What to produce
Word for word, retype the first line of the records and every following line through the one containing "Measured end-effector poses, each".

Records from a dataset
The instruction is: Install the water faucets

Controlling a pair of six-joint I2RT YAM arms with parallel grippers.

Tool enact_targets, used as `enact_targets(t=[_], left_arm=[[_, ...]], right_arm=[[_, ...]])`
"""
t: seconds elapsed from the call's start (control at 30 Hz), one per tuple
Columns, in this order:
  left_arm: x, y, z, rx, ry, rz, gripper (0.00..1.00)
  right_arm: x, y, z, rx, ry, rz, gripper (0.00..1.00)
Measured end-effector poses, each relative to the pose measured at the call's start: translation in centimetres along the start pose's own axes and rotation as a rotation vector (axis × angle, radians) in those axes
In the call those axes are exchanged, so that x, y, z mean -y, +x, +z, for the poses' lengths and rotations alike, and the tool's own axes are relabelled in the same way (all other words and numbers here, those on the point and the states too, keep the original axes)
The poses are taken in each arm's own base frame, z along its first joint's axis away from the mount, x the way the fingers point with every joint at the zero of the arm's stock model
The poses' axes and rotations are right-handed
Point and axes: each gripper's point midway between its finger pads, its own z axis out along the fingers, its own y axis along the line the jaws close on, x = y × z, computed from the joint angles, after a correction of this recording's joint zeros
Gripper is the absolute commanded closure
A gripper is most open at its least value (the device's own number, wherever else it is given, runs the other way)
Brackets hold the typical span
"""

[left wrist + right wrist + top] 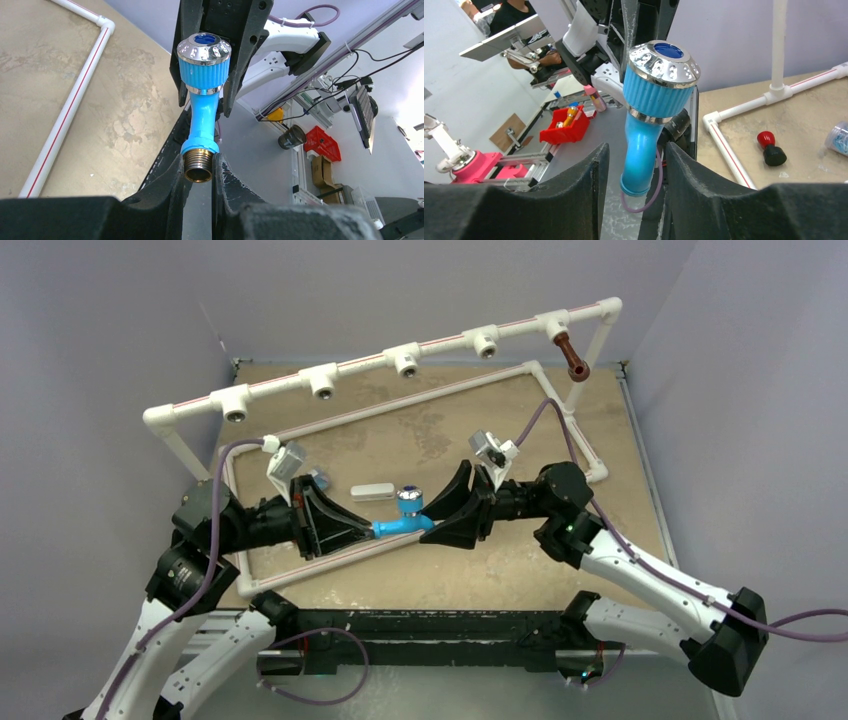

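Your left fingers (167,197) pinch the faucet's (202,117) threaded end, its length running across to your right fingers (574,200), part-open astride the far end.

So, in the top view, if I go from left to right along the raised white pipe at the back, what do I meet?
Left corner elbow → first tee fitting → second tee fitting → third tee fitting → fourth tee fitting → brown faucet → right corner elbow.

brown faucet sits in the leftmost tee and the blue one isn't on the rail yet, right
No: the top view shows the brown faucet in the rightmost tee; the blue one isn't on the rail yet.
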Motion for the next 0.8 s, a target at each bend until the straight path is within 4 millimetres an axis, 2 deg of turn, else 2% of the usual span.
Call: enact_targets(t=[0.23,0.8], left_arm=[[0.0,-0.1,0.2,0.004,0.012,0.002,1.00],[0.1,-0.3,0.4,0.015,0.023,-0.002,1.00]], right_arm=[[-0.8,-0.6,-0.2,0.023,-0.014,-0.013,0.56],[-0.7,-1.3,-0.2,0.056,-0.008,-0.011,0.58]])
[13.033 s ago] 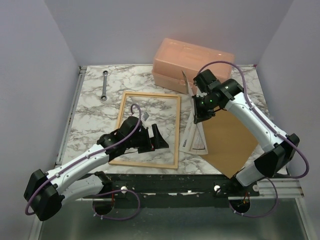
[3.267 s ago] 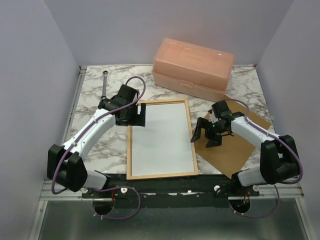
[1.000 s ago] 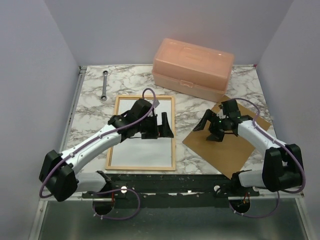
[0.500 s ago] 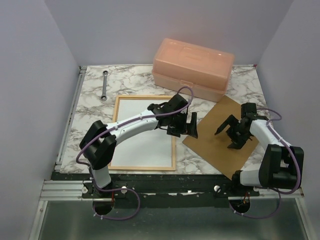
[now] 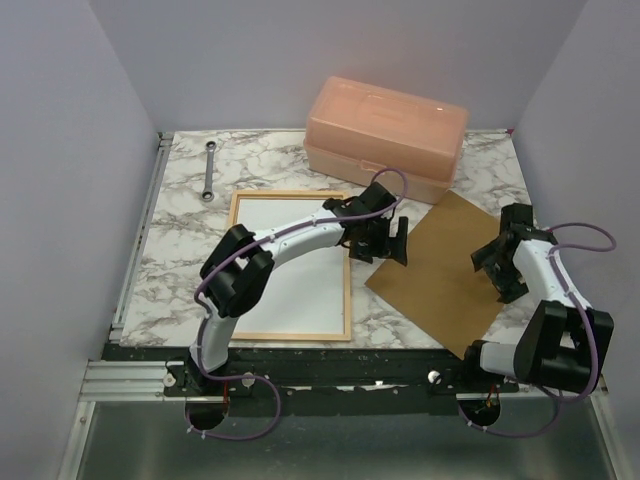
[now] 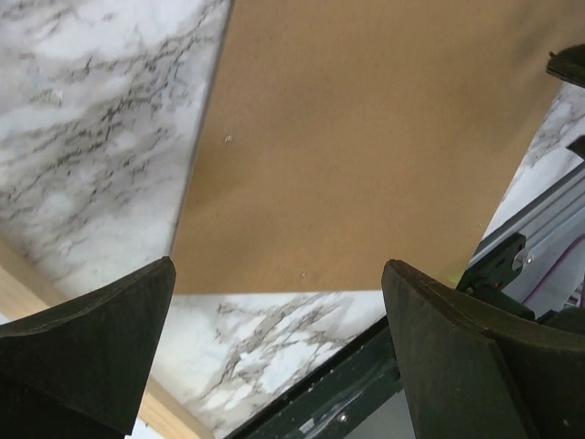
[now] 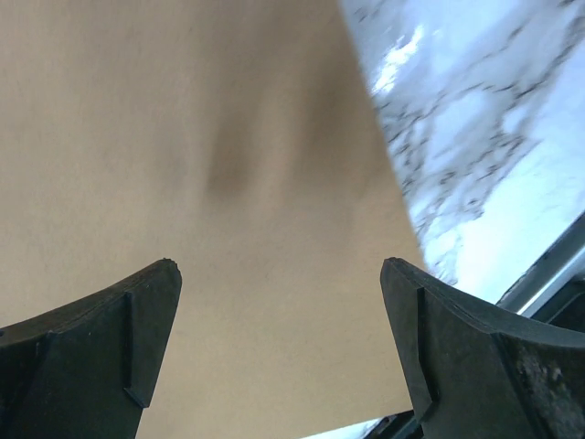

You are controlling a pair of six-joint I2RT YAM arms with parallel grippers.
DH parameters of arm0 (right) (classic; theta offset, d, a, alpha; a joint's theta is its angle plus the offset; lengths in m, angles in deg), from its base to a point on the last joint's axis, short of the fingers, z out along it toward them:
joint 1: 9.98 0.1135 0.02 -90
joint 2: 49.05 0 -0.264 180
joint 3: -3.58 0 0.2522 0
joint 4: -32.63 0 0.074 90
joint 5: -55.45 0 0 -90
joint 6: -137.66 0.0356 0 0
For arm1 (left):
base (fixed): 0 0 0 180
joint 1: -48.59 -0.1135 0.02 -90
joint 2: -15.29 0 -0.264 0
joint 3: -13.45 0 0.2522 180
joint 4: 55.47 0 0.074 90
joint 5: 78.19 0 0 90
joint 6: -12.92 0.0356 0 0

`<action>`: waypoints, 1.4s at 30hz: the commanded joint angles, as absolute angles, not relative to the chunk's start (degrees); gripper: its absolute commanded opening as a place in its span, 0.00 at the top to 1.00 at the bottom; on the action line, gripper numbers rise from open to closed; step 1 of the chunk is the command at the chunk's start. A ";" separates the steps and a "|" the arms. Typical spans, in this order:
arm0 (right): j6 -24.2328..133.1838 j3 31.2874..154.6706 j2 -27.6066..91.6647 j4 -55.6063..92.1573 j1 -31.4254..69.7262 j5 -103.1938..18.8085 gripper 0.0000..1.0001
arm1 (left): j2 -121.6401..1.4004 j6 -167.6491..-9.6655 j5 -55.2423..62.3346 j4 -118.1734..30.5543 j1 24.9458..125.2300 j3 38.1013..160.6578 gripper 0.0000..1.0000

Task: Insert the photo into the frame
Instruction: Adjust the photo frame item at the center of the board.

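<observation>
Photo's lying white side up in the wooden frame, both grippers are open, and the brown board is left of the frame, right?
No: the brown board lies right of the frame, not left, as the top external view shows. The photo does lie white side up in the frame, and the left gripper and right gripper are both open.

We can see only the plain white side of the photo (image 5: 290,285), the left arm (image 5: 300,232) covers part of the right rail of the frame (image 5: 347,300), and the 2 wrist views cut the brown panel (image 6: 366,137) off at their edges.
</observation>
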State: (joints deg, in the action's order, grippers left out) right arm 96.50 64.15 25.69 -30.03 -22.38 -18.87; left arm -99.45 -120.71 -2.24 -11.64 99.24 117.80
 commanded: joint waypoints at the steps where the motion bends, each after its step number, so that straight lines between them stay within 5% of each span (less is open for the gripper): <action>1: 101.47 64.79 22.47 -31.76 -25.29 -8.78 0.01 | -104.50 -119.51 -0.33 -10.94 99.39 123.40 0.01; 13: 91.87 60.00 26.33 -20.73 -40.52 -21.49 0.04 | -115.04 -121.43 0.26 -9.18 98.82 132.11 0.02; 42: 88.45 52.07 26.55 -11.48 -40.65 -42.24 0.08 | -111.32 -123.12 -19.27 -19.03 100.29 124.21 0.03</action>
State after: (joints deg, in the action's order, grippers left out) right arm 86.34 55.65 27.20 -13.36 -40.94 -30.91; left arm -113.37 -123.36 -11.61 -21.48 97.32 126.23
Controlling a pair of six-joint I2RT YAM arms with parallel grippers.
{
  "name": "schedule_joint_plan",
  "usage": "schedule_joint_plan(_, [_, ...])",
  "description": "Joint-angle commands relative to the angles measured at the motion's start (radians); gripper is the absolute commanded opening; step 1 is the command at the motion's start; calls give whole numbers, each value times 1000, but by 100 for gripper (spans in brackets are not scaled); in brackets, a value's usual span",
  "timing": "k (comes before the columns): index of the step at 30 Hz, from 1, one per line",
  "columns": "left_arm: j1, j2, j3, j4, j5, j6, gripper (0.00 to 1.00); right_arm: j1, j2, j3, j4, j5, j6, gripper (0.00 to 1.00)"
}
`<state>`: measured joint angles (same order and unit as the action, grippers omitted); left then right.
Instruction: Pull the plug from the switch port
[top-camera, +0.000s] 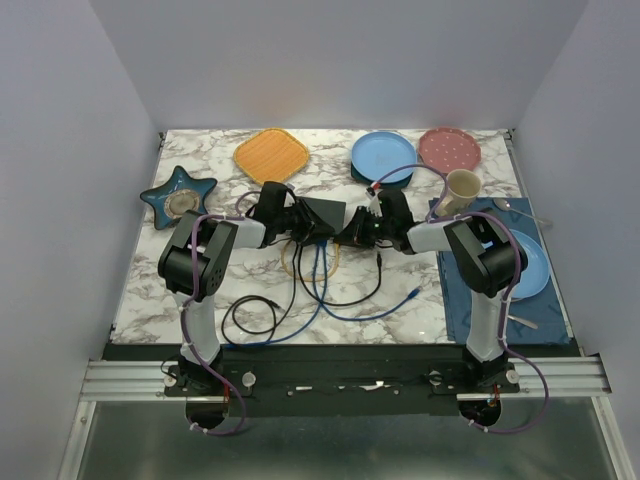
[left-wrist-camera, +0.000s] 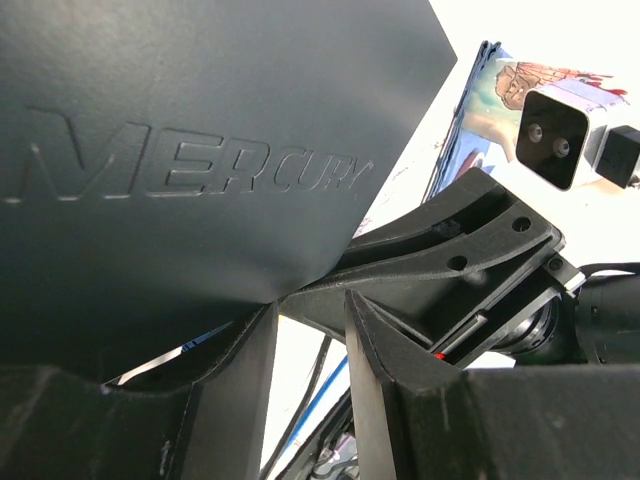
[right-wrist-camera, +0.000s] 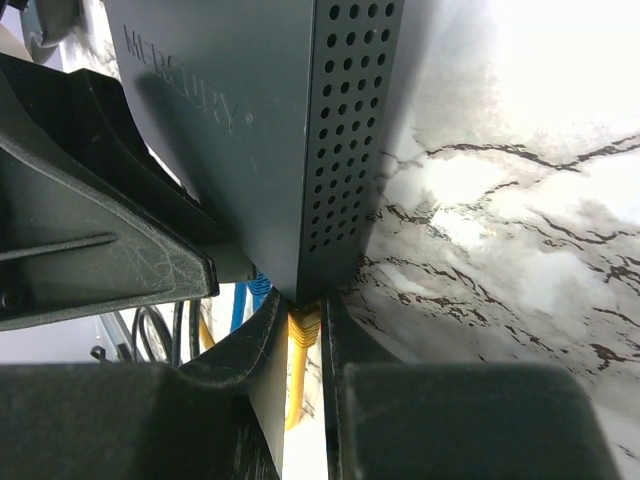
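1. The switch (top-camera: 322, 213) stands tipped on edge at the middle of the table (top-camera: 400, 290), between both arms. Its perforated end faces the right wrist camera.
2. Right hand (right-wrist-camera: 303, 335): one finger sits on each side of the yellow plug (right-wrist-camera: 303, 322) at the switch's lower edge. I judge it clamped on the plug and lined up to draw it straight out of the port.
3. Left hand (left-wrist-camera: 312, 345): its fingers meet the switch's lower corner with a gap between them. Whether it grips cannot be told. It is probably there to brace the box against the pull.
4. The plug appears seated in its port, so extraction is not yet done.
5. A loose blue cable (top-camera: 330, 300) lies nearby and could snag.
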<state>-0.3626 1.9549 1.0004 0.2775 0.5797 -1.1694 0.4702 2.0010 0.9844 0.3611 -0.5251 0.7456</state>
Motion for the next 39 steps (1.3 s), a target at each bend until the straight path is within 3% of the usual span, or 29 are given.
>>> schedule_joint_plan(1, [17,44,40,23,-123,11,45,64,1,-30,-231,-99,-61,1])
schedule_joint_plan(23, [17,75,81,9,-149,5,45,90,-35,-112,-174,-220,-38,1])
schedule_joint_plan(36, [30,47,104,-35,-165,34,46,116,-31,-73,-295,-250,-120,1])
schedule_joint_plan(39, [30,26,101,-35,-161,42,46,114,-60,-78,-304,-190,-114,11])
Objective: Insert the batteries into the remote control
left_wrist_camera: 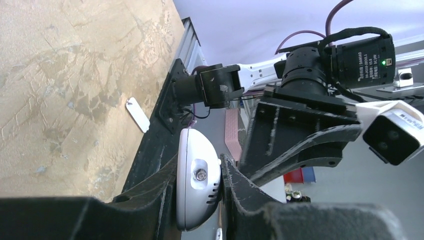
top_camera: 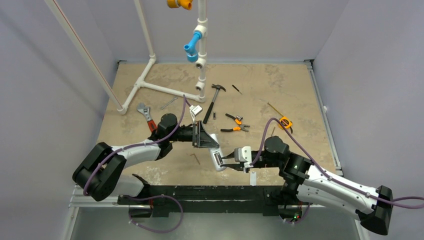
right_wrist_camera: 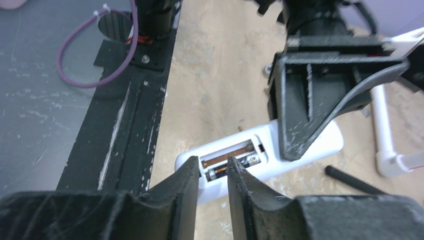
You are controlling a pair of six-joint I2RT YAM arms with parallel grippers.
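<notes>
My left gripper [top_camera: 209,141] is shut on the remote control [top_camera: 217,159], gripping its far end and holding it back-up just over the table. In the left wrist view the remote's rounded end [left_wrist_camera: 197,195] sits between my fingers. In the right wrist view the remote [right_wrist_camera: 320,145] shows an open battery bay with one battery [right_wrist_camera: 249,161] lying in the near slot. The other slot shows bare brown. My right gripper [right_wrist_camera: 214,172] hovers over the bay's end, its jaws a narrow gap apart with nothing between them. The second battery is out of view.
The white battery-cover strip [top_camera: 253,178] lies near the black base rail [top_camera: 200,192] and also shows in the left wrist view [left_wrist_camera: 137,114]. A hammer [top_camera: 214,100], pliers [top_camera: 235,125], a tape measure [top_camera: 285,121], a wrench [top_camera: 146,115] and a PVC pipe frame [top_camera: 150,85] lie behind. A dark rod [right_wrist_camera: 350,180] lies beside the remote.
</notes>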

Solution below
The instruction is: Install the water faucets

Controlling a pair of six-joint I2RT YAM arms with parallel grippers.

Tool enact_targets, used as `enact_targets(t=[_], left_arm=[[_, ...]], right_arm=[[_, ...]])`
"""
t: seconds elapsed from the call's start (control at 30 Hz), one per tuple
Columns, in this order:
  left_arm: x, y, z, rx, ry, rz, gripper (0.00..1.00)
  right_arm: x, y, z, rx, ry, rz, gripper (0.00..1.00)
Measured end-effector poses, each relative to the pose measured at the call's start: translation in centimetres along the start pose's own axes and rotation as a rotation vector (axis × angle, radians) in those axes

This concludes the response to the exercise.